Individual treatment decisions should consider the patient’s preferences, risks, and potential advantages of using pharmacological or non-pharmacological interventions for TRD/PPD in women. Future studies should work to deepen our comprehension of the root causes and risk factors for TRD/PPD and create secure and efficient treatment alternatives for the women at risk for TRPD and offer prompt and effective alternative therapies; raising awareness and enhancing screening and diagnostic methods is vital. To improve outcomes for this vulnerable population, researchers and clinicians are urged by this critical review to give alternate treatments for TRPD in women with peripartum depression top priority.
An interdisciplinary approach is added in the recommendations involving the team of experts, which may include psychiatrists, psychologists, social workers, nutritionists, and other specialists to offer the most appropriate treatment for TRPD patients according to the individual’s needs, with an evidence-based treatment plan.
Furthermore, adopting and adapting effective framework models (e.g., the “Perinatal Mental Health Community Services” model-UK; MumSpace model perinatal depression and anxiety—Australia), that demonstrate investment in multidisciplinary perinatal mental health teams, universal screening, integrated care pathways, and digital mental health solutions can dramatically improve maternal outcomes and service access. Using such proven models in local health systems should be prioritized in future policy and practice initiatives [68,69].

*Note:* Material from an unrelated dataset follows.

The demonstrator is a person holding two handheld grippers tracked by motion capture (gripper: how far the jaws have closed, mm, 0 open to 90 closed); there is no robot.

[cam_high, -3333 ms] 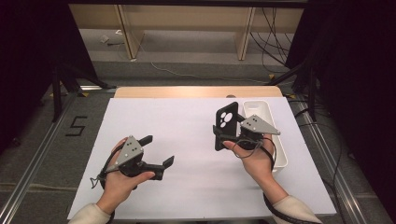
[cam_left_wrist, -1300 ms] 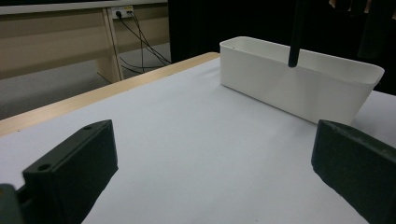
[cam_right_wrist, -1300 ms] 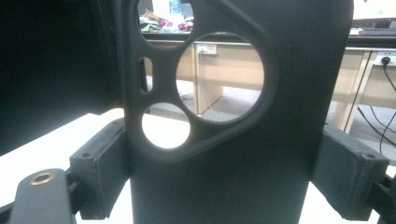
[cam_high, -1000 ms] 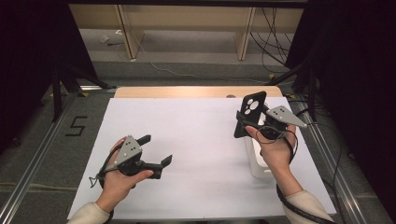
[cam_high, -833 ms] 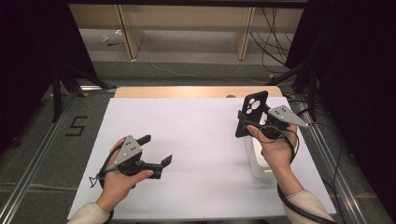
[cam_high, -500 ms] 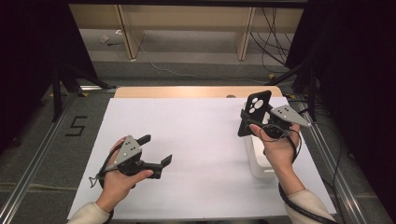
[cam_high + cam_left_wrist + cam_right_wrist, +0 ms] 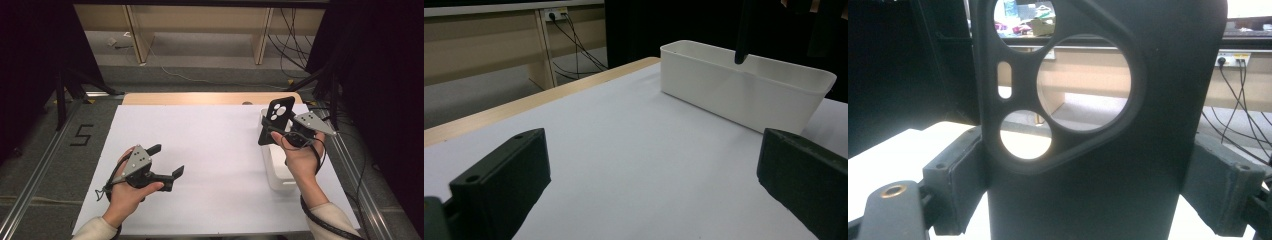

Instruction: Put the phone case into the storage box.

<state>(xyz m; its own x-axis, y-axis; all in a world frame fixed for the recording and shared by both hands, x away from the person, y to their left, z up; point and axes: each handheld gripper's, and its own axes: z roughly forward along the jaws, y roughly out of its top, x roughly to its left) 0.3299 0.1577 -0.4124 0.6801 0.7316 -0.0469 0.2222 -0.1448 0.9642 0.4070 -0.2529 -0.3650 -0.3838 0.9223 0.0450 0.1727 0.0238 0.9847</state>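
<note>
Item: black phone case point(image 7: 1098, 165), upright, clamped by its side edges in the right tool point(image 7: 280, 136), jaws part closed. Directly below, seemingly just over it: white bin point(image 7: 278, 165), near the desk point(image 7: 215, 135) right edge. Left tool point(image 7: 162, 162): jaws wide, empty, bare desk ahead.

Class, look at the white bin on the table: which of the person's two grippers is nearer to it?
Right. The right gripper holds a black phone case above the white bin; the left gripper rests far across the table, open.

White paper point(image 7: 220, 150) covers the desk point(image 7: 200, 98); wooden shelving point(image 7: 200, 25) and loose cables point(image 7: 290, 45) stand behind it.
</note>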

In summary, the future of PPD/TRPD care lies not in choosing between pharmacological and non-pharmacological interventions, but in strategically combining them to support each woman’s unique needs, values, and life circumstances. Continued research, education, and policy-level commitment are essential to closing the treatment gap and enhancing the mental health of mothers and their children.
3. Conclusions
Treatment-resistant peripartum depression (TRPD) poses a significant clinical challenge due to the complex interplay of maternal physiological changes, fetal safety considerations, and the profound psychosocial impact of untreated maternal mental illness. This review examines various contributing factors, challenges, and recommendations that highlight the potential interventions for the TRD/PPD, which offers a substantial therapeutic issue in women with limited evidence-based treatment options and considerable negative impacts on mother and child health outcomes.

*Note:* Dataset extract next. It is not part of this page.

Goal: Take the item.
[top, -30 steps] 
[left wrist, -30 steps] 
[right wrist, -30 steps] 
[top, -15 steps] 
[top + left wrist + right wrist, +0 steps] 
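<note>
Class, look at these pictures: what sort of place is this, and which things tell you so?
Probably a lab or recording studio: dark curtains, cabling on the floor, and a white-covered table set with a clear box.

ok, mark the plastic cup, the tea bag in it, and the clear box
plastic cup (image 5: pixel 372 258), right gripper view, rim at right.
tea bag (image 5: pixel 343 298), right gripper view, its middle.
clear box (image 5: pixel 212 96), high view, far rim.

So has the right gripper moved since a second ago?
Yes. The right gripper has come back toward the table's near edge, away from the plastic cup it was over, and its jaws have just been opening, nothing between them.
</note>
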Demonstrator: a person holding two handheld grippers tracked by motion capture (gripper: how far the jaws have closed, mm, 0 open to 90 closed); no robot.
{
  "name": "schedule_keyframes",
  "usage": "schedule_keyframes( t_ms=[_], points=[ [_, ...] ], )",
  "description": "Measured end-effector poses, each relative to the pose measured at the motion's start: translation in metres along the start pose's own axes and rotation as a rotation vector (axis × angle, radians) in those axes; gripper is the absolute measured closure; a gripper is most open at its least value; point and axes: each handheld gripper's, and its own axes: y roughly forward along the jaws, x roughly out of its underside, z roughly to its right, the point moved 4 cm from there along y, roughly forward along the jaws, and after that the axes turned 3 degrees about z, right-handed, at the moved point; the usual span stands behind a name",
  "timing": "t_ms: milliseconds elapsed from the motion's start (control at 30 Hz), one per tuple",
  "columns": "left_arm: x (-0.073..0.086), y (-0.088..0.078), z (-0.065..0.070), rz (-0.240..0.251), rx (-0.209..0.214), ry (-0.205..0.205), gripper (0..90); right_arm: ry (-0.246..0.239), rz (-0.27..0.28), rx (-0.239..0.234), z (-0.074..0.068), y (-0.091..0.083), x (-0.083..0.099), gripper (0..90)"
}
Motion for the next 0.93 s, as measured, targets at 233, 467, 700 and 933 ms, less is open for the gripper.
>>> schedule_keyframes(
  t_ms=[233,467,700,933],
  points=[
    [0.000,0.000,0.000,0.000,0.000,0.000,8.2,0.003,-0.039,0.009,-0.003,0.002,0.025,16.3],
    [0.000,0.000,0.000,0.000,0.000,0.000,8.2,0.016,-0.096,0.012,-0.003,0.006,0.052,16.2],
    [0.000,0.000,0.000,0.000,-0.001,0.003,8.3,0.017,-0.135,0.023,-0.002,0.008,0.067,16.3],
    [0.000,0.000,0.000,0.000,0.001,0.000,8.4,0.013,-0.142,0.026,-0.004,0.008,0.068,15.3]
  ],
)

Comparison of the relative effectiveness of pharmacological interventions like SSRIs, brexanolone, and zuranolone demonstrates moderate-to-strong evidence for symptom reduction in TRPD (particularly moderate-to-severe cases), while non-pharmacological methods such as CBT and rTMS also show robust efficacy and often superior safety/tolerability profiles in perinatal women. Meta-analyses suggest that the magnitude of benefit for CBT in mild-to-moderate PPD may equal or exceed that of some pharmacological agents, and combined therapy is recommended for the most resistant cases.
Our findings imply that no one treatment works for all cases of TRPD and that a combination of therapy and an interdisciplinary approach with a team of experts may be the most successful strategy.
Future research should prioritize randomized controlled trials specifically enrolling peripartum individuals with TRD; standardized definitions of treatment resistance and head-to-head comparisons of interventions, with a critical lens on their feasibility, efficacy, and safety within the peripartum context; and also address safety data gaps by including pregnant and lactating participants in clinical trials.